### Aim of the exercise:
What lines in the data below mention the string "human"? Copy them out.

### Source records:
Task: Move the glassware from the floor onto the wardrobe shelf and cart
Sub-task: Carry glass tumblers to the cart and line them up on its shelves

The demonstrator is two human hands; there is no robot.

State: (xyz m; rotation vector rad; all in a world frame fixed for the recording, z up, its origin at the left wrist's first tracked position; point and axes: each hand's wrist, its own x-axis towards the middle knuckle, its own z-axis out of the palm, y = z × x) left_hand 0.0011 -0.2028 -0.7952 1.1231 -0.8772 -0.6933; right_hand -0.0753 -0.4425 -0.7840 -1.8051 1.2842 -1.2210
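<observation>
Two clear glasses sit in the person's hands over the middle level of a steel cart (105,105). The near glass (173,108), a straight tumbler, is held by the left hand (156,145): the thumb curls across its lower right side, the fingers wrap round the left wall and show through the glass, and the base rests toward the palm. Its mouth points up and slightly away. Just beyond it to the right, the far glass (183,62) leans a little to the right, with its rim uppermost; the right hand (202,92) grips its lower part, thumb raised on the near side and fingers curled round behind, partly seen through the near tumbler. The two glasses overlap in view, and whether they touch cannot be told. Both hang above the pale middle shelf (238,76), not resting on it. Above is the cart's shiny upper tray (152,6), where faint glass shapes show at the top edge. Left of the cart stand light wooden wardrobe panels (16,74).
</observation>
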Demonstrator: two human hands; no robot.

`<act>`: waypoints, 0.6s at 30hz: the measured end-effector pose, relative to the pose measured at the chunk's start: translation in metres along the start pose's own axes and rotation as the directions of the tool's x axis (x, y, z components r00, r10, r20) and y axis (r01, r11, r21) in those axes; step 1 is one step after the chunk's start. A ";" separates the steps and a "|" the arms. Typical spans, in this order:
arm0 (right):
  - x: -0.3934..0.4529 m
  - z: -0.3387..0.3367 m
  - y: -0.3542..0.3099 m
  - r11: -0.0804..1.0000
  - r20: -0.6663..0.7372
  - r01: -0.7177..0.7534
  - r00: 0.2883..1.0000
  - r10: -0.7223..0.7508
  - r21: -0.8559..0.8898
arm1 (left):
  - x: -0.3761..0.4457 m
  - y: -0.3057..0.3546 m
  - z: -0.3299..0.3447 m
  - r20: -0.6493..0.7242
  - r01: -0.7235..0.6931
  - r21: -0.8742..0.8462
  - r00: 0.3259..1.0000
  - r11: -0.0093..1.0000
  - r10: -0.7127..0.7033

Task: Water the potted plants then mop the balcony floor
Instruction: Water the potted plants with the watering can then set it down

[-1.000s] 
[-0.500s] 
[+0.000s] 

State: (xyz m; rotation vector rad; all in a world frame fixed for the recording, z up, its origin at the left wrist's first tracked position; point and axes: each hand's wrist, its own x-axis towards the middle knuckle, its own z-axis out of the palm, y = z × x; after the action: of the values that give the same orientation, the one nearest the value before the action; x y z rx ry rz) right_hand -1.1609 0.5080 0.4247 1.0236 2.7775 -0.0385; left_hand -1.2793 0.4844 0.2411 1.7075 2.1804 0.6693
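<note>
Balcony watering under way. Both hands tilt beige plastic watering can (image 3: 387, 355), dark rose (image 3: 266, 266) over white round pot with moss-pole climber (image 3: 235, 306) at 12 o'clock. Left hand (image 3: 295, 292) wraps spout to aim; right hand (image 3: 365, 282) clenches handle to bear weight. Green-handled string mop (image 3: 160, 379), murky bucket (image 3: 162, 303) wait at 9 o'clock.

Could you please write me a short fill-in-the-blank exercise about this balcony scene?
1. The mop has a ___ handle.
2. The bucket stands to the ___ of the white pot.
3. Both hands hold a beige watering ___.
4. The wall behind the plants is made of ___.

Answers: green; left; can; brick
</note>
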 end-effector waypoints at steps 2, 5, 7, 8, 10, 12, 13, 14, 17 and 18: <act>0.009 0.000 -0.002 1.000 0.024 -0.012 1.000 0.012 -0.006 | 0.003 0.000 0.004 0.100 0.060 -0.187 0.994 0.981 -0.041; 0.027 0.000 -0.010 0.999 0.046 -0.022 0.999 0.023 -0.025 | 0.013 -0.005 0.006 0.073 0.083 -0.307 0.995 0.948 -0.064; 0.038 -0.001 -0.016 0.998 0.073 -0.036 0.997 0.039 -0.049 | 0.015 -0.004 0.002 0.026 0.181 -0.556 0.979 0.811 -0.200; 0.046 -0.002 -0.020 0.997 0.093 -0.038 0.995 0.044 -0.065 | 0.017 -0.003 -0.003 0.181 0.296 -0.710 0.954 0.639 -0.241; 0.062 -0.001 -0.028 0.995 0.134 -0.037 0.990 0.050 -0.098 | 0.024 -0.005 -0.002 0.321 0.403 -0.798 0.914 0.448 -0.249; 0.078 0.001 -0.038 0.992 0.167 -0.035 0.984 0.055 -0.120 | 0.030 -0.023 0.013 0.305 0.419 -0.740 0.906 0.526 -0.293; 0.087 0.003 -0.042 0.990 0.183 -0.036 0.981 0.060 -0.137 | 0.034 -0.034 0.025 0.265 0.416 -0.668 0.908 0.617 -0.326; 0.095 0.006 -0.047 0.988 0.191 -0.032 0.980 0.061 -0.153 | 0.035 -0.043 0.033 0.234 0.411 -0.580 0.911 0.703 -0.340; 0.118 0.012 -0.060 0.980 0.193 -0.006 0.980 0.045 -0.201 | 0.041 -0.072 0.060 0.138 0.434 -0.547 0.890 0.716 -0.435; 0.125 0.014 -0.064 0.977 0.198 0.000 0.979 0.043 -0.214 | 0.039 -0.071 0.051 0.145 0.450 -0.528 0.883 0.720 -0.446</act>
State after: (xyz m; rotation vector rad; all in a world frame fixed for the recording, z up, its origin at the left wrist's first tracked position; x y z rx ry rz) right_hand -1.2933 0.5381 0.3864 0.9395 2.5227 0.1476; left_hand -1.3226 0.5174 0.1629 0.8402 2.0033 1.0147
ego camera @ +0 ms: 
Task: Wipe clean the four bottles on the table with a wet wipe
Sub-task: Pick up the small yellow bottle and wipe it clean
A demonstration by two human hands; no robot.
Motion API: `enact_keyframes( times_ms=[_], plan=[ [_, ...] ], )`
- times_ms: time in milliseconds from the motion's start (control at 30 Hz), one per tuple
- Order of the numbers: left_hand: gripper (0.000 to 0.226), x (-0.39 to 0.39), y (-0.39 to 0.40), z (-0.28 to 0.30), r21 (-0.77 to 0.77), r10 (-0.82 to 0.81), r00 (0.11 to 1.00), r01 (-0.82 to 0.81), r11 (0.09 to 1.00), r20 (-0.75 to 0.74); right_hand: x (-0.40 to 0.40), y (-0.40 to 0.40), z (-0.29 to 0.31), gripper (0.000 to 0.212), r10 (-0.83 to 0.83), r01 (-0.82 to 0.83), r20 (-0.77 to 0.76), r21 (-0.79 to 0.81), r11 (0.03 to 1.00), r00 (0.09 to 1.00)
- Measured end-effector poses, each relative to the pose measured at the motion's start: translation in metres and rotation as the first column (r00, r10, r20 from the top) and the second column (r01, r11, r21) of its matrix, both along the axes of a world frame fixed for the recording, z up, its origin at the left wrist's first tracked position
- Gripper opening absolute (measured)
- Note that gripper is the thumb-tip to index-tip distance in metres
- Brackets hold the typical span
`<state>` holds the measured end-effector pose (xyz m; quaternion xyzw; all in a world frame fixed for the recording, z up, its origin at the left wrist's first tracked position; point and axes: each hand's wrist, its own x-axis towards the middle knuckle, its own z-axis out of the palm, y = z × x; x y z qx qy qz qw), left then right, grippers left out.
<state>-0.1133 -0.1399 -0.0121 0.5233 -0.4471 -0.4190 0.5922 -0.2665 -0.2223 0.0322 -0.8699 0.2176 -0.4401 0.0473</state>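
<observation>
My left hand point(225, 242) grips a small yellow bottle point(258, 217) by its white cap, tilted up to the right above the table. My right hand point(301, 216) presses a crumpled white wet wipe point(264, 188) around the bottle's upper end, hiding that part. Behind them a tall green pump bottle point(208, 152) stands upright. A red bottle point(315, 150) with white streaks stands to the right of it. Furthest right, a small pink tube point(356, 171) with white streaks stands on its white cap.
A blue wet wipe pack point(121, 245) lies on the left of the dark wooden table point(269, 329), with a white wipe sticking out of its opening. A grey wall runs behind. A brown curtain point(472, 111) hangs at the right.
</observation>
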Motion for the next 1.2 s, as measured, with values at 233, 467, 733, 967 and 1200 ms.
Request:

### Completed exercise:
The demonstrator is two human hands; there is no robot.
Demonstrator: two human hands; no robot.
A demonstration by two human hands; no robot.

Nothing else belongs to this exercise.